=== Section Start ===

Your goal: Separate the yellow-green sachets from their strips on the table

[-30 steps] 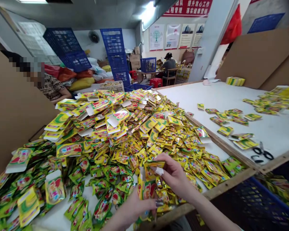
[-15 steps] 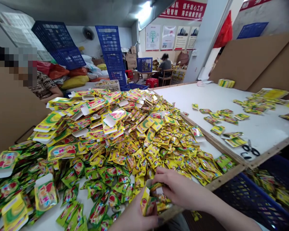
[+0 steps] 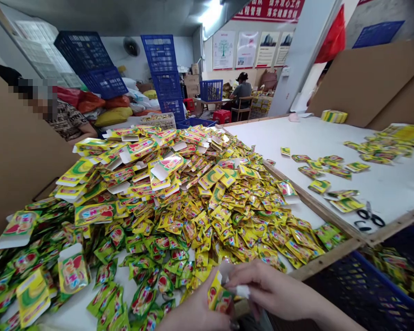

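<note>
My left hand (image 3: pixel 198 305) is closed around a small yellow candy box (image 3: pixel 214 290), held low at the table's front edge with its open end up. My right hand (image 3: pixel 279 287) has its fingers bent and pressed at the box's open end, against a pale flap (image 3: pixel 225 271). Something white (image 3: pixel 243 290) shows at the right fingers; I cannot make out what it is. Just beyond the hands lie yellow candy packets (image 3: pixel 224 216) in a heap, with green candy packets (image 3: pixel 145 294) to the left. How full the box is stays hidden.
Open flat boxes (image 3: pixel 138 149) pile up behind the packets. A wooden rail (image 3: pixel 317 209) divides off the right table, where scissors (image 3: pixel 370 215) lie. Below it stands a blue crate (image 3: pixel 365 285). At the left, a person (image 3: pixel 69 122) sits behind a cardboard panel (image 3: pixel 24 147).
My right hand has shifted slightly right and down at the box's open end. Yellow packets seen beneath it before no longer show there. The whole view has swung a little to the left.
</note>
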A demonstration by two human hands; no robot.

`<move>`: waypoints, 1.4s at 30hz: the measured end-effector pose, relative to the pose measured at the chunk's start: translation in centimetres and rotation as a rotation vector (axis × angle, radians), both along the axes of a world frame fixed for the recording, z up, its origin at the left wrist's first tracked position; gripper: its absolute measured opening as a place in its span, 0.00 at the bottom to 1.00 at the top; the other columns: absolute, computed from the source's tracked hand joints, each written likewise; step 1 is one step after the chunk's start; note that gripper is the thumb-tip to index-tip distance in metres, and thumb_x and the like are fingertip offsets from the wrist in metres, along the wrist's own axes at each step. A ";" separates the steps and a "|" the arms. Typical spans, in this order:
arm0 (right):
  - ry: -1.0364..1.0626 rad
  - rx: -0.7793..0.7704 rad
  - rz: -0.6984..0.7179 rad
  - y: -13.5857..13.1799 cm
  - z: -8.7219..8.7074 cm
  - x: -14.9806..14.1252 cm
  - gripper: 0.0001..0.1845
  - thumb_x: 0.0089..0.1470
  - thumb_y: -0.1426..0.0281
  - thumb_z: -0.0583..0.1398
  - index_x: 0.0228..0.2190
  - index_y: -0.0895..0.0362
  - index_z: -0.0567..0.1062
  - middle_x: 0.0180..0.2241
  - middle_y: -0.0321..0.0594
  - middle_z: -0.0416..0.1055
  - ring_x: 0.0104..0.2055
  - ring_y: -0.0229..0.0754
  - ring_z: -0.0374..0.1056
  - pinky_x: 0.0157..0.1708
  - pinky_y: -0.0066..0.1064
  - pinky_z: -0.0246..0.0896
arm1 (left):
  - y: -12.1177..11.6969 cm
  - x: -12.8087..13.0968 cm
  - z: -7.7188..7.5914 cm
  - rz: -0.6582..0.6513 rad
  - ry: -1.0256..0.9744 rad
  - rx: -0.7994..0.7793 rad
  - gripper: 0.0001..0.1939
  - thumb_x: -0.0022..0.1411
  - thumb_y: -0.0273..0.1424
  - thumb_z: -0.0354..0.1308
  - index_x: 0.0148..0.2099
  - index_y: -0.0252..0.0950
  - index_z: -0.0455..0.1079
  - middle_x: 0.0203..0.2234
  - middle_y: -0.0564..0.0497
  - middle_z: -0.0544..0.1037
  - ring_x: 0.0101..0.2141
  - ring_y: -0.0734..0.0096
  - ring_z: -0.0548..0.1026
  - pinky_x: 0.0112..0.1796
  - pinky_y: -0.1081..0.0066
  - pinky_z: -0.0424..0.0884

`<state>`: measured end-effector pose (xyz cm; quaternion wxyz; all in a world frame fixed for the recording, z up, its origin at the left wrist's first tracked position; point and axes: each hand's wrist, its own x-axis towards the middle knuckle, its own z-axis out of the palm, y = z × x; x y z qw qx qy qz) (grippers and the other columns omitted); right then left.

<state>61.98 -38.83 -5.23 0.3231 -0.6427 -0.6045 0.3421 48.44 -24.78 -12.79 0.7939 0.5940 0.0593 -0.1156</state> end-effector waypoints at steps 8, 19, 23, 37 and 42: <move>-0.461 0.275 -0.605 -3.8 1.0 8.8 0.12 0.53 0.73 0.51 0.34 0.55 0.73 0.37 0.43 0.72 0.37 0.45 0.69 0.38 0.36 0.64 | 0.8 2.0 2.7 0.149 -0.154 0.580 0.40 0.54 0.36 0.59 0.64 0.46 0.41 0.62 0.47 0.52 0.60 0.58 0.52 0.58 0.56 0.48; -1.064 0.053 -0.338 3.9 -6.0 10.5 0.13 0.46 0.72 0.59 0.37 0.57 0.76 0.55 0.49 0.60 0.61 0.60 0.46 0.56 0.55 0.42 | 11.5 -2.4 0.1 0.501 -0.036 1.526 0.26 0.57 0.30 0.48 0.59 0.37 0.54 0.56 0.42 0.63 0.56 0.54 0.59 0.52 0.50 0.61; -0.989 0.140 -0.346 4.2 -6.6 10.4 0.10 0.50 0.78 0.55 0.30 0.57 0.77 0.53 0.46 0.63 0.61 0.58 0.45 0.58 0.54 0.36 | 11.3 -2.1 0.7 0.486 -0.056 1.596 0.21 0.60 0.34 0.48 0.56 0.43 0.60 0.53 0.45 0.65 0.55 0.55 0.60 0.52 0.50 0.60; 0.918 0.484 -0.859 8.9 -6.3 -3.4 0.12 0.53 0.58 0.55 0.31 0.51 0.59 0.20 0.28 0.62 0.13 0.33 0.55 0.13 0.26 0.54 | 5.4 3.1 1.8 1.075 -0.168 0.651 0.15 0.60 0.39 0.50 0.38 0.34 0.70 0.31 0.48 0.76 0.33 0.66 0.74 0.35 0.69 0.70; 0.474 0.640 -0.999 9.8 -8.1 -4.8 0.09 0.56 0.60 0.51 0.31 0.51 0.57 0.24 0.34 0.62 0.23 0.39 0.63 0.23 0.30 0.61 | 0.5 3.4 2.1 1.137 -0.155 0.163 0.15 0.57 0.41 0.55 0.43 0.38 0.62 0.25 0.53 0.76 0.26 0.72 0.75 0.28 0.76 0.70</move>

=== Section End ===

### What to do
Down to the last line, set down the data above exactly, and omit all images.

### Exercise response
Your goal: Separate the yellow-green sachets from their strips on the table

[-30 steps] 
[-15 steps] 
[+0 steps] 

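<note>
My left hand (image 3: pixel 198 305) is closed around a small yellow candy box (image 3: pixel 214 290), held low at the table's front edge with its open end up. My right hand (image 3: pixel 279 287) has its fingers bent and pressed at the box's open end, against a pale flap (image 3: pixel 225 271). Something white (image 3: pixel 243 290) shows at the right fingers; I cannot make out what it is. Just beyond the hands lie yellow candy packets (image 3: pixel 224 216) in a heap, with green candy packets (image 3: pixel 145 294) to the left. How full the box is stays hidden.
Open flat boxes (image 3: pixel 138 149) pile up behind the packets. A wooden rail (image 3: pixel 317 209) divides off the right table, where scissors (image 3: pixel 370 215) lie. Below it stands a blue crate (image 3: pixel 365 285). At the left, a person (image 3: pixel 69 122) sits behind a cardboard panel (image 3: pixel 24 147).
My right hand has shifted slightly right and down at the box's open end. Yellow packets seen beneath it before no longer show there. The whole view has swung a little to the left.
</note>
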A demonstration by two human hands; no robot.

`<move>`: waypoints, 1.4s at 30hz: the measured end-effector pose, relative to the pose measured at the chunk's start: translation in centimetres and rotation as a rotation vector (axis × angle, radians), both along the axes of a world frame fixed for the recording, z up, its origin at the left wrist's first tracked position; gripper: its absolute measured opening as a place in its span, 0.00 at the bottom to 1.00 at the top; the other columns: absolute, computed from the source's tracked hand joints, each written likewise; step 1 is one step after the chunk's start; note that gripper is the thumb-tip to index-tip distance in metres, and thumb_x and the like are fingertip offsets from the wrist in metres, along the wrist's own axes at each step. A ";" separates the steps and a "|" the arms. Typical spans, in this order:
arm0 (right):
  - ry: -1.0364..1.0626 rad
  - rx: -0.7793..0.7704 rad
  - rz: -0.6984..0.7179 rad
  - y: -13.5857..13.1799 cm
  - z: -8.7219..8.7074 cm
  - x: -14.9806..14.1252 cm
  - gripper: 0.0001..0.1845
  - thumb_x: 0.0089..0.1470
  - thumb_y: -0.1426..0.0281
  - thumb_z: -0.0583..0.1398
  - index_x: 0.0228..0.2190
  - index_y: -0.0895..0.0362
  - index_z: -0.0567..0.1062
  - middle_x: 0.0180..0.2241
  - middle_y: -0.0321..0.0594
  - middle_z: -0.0416..0.1055
  - ring_x: 0.0104..0.2055
  - ring_y: -0.0229..0.0754
  - ring_z: -0.0374..0.1056
  - pinky_x: 0.0157..0.1708
  - pinky_y: -0.0066..0.1064
  - pinky_z: -0.0246..0.0896
arm1 (left):
  - y: -12.1177..11.6969 cm
  - x: -12.8087..13.0968 cm
  - z: -7.7188..7.5914 cm
  - rz: -0.6582..0.6513 rad
  - ry: -1.0256..0.9744 rad
  - rx: -0.7994..0.7793 rad
  - gripper: 0.0001..0.1939
  - thumb_x: -0.0022..0.1411
  - thumb_y: -0.0273..0.1424
  - thumb_z: -0.0354..0.1308
  - index_x: 0.0148..0.2099
  - index_y: -0.0252..0.0950
  - index_z: -0.0455..0.1079
  - middle_x: 0.0203..0.2234
  - middle_y: -0.0564..0.0497
  - middle_z: -0.0544..0.1037
  - ring_x: 0.0101..0.2141
  - ring_y: -0.0734..0.0096
  - ring_z: -0.0548..0.1026
  - pinky_x: 0.0112..0.1796
  - pinky_y: -0.1081..0.0066
  - pinky_z: -0.0424..0.0884

`<state>`: measured end-effector pose (xyz cm; quaternion wxyz; all in a world frame fixed for the recording, z up, its origin at the left wrist's first tracked position; point and axes: each hand's wrist, its own x-axis towards the middle knuckle, its own z-axis out of the palm, y = z × x; x y z qw qx qy qz) (grippers and the other columns omitted); right then left.

<state>61.98 -38.83 -5.23 0.3231 -0.6427 -0.6045 0.3421 48.44 -24.78 -12.79 0.7939 0.5940 0.0593 -0.1156</state> end-effector waypoints at steps 8, 19, 23, 37 and 42: <move>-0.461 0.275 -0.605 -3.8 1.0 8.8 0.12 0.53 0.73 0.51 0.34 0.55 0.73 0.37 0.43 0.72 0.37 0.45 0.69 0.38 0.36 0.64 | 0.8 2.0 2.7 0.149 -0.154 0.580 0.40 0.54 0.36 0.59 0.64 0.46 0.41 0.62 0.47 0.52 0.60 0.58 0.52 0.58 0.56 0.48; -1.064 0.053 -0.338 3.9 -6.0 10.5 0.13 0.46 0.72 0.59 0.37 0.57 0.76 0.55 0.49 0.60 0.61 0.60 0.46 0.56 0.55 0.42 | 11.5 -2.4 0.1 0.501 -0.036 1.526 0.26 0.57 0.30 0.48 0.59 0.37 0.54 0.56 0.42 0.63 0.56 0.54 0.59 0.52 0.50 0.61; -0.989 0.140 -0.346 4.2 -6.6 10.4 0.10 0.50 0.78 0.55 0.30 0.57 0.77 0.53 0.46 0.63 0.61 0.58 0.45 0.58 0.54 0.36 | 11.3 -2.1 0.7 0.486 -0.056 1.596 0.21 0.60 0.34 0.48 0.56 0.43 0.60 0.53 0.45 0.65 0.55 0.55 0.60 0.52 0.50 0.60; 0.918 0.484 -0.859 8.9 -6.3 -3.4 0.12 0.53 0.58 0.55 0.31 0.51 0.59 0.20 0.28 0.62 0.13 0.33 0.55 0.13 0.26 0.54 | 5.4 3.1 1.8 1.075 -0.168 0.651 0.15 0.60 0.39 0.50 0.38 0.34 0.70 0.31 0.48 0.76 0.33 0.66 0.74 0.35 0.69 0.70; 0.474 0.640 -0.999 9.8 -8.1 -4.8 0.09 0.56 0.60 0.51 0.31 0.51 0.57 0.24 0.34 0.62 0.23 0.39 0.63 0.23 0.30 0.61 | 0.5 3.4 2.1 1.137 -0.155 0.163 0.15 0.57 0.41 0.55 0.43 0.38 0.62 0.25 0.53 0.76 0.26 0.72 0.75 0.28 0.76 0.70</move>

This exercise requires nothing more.